WHAT IS NEEDED: Your answer must be a single number: the count of lines in the entries below that hold "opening".

RECORDS:
◆ ◆ ◆ ◆ ◆
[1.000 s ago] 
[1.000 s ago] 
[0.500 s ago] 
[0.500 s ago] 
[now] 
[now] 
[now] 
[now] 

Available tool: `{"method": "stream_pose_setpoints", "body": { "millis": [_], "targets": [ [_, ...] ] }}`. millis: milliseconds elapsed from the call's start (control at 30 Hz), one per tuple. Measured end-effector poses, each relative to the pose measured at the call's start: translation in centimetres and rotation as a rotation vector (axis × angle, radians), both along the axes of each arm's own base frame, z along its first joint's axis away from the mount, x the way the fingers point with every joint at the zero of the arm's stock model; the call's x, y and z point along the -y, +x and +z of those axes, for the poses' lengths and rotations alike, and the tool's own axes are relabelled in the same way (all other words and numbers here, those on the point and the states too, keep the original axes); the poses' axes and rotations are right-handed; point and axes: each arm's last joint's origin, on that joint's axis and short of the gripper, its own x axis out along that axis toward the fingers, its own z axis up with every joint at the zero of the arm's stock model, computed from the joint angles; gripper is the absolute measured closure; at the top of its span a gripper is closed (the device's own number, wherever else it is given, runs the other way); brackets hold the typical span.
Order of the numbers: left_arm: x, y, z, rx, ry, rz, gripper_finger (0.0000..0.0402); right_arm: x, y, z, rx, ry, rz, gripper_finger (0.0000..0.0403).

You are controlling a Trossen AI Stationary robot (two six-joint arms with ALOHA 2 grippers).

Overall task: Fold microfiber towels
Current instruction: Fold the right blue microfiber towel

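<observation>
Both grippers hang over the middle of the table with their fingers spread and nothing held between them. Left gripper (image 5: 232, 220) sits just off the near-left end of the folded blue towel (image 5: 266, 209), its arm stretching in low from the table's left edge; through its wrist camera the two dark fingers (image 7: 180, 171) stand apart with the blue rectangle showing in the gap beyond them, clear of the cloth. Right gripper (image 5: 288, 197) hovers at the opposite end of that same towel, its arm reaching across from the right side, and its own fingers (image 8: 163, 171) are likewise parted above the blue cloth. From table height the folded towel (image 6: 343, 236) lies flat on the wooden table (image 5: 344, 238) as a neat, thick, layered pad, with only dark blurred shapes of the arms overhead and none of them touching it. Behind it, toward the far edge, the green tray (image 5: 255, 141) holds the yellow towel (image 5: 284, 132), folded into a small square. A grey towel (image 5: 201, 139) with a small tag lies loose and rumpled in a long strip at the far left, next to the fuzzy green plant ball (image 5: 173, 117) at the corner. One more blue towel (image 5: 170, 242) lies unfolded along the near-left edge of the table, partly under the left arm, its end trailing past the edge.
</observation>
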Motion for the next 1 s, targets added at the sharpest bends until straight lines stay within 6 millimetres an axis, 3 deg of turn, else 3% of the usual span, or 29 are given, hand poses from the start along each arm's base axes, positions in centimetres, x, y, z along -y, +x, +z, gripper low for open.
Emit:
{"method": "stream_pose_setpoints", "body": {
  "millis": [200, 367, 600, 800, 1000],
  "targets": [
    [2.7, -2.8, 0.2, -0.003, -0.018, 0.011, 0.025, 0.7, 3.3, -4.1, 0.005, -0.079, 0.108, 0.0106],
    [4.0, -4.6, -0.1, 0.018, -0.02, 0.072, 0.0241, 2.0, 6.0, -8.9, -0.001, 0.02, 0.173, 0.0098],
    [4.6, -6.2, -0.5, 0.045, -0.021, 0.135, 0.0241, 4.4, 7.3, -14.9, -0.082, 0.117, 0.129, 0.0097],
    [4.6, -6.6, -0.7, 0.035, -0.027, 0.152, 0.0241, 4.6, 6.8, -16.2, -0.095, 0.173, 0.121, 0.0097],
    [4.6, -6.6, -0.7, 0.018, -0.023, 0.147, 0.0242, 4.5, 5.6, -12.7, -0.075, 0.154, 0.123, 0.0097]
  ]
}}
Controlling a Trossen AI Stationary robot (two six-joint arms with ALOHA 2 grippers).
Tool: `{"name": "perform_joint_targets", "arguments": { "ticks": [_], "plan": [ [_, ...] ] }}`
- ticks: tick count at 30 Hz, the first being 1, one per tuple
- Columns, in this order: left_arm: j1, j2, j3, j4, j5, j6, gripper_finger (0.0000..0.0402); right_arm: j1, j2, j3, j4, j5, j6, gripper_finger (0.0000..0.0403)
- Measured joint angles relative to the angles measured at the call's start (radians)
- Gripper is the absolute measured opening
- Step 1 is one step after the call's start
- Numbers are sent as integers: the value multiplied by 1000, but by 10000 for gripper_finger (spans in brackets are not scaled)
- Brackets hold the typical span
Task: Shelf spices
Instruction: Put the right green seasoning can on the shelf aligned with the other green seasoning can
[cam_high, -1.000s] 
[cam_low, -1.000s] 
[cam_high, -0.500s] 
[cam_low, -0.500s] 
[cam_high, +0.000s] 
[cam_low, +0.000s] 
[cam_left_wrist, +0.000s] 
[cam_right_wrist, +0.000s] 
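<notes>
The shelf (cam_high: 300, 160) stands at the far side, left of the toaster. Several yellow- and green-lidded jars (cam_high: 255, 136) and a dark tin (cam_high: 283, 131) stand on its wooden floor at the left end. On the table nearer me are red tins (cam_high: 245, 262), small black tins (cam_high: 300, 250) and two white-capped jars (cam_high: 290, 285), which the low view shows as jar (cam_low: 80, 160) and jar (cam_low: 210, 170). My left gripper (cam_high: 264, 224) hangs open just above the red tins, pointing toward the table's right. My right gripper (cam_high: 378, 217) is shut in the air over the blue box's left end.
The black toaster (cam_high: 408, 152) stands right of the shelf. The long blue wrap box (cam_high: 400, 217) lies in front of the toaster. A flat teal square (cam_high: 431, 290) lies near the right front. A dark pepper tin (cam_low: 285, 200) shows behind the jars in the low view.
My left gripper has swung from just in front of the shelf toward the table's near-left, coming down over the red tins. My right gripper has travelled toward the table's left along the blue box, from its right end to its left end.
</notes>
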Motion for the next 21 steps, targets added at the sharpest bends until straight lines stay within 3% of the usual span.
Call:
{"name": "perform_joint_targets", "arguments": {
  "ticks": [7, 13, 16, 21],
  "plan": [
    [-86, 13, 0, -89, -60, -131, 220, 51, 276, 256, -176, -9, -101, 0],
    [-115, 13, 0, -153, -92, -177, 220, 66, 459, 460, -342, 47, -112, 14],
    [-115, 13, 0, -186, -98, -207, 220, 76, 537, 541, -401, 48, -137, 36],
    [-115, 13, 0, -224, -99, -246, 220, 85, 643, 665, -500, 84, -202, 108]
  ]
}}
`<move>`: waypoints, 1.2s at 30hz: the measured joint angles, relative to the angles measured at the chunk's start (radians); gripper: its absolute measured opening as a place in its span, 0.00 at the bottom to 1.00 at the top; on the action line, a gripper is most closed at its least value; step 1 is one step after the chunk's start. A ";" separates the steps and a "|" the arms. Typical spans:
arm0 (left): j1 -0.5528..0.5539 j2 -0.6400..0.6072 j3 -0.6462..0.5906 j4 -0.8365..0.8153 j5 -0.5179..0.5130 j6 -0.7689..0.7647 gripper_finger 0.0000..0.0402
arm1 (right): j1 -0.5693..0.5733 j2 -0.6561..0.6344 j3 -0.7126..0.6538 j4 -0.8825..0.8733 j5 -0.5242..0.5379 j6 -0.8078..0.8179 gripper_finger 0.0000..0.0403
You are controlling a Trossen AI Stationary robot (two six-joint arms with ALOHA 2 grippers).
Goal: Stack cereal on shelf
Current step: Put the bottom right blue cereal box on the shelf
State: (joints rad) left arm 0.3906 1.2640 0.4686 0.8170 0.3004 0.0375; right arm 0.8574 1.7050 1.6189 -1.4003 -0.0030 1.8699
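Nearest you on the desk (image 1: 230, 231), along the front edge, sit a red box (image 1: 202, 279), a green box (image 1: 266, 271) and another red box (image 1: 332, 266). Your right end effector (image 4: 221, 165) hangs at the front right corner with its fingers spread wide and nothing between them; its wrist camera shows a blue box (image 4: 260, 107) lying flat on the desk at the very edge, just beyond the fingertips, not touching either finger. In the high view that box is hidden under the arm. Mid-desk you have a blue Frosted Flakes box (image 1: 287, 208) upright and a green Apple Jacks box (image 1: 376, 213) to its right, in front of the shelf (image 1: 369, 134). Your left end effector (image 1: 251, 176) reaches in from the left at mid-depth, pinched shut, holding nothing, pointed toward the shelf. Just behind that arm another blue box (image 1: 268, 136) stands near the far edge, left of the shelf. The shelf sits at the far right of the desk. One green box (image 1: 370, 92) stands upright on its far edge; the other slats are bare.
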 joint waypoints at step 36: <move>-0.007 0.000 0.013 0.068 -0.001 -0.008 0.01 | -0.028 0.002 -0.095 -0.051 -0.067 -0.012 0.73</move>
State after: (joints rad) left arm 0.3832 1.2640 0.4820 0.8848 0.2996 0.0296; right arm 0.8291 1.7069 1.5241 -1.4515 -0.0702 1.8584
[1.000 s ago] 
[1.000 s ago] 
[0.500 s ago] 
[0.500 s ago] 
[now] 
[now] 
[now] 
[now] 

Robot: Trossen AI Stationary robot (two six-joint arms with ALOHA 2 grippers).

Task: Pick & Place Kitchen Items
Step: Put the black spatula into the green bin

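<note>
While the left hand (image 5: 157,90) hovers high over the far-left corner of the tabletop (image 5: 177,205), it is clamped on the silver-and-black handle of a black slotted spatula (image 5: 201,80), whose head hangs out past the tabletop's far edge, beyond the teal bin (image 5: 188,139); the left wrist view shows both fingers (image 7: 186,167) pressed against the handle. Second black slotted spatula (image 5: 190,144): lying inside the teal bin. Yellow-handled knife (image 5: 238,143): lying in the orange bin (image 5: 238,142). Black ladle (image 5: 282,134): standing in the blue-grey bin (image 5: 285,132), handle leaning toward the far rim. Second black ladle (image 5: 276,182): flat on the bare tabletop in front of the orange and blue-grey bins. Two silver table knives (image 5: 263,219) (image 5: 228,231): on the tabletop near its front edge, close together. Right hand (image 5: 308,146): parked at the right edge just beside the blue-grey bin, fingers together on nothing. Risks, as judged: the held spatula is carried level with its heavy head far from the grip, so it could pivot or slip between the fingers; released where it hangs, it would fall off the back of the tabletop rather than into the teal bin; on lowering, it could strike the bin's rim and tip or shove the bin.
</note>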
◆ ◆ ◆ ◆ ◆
ANSWER TO THIS TASK: 2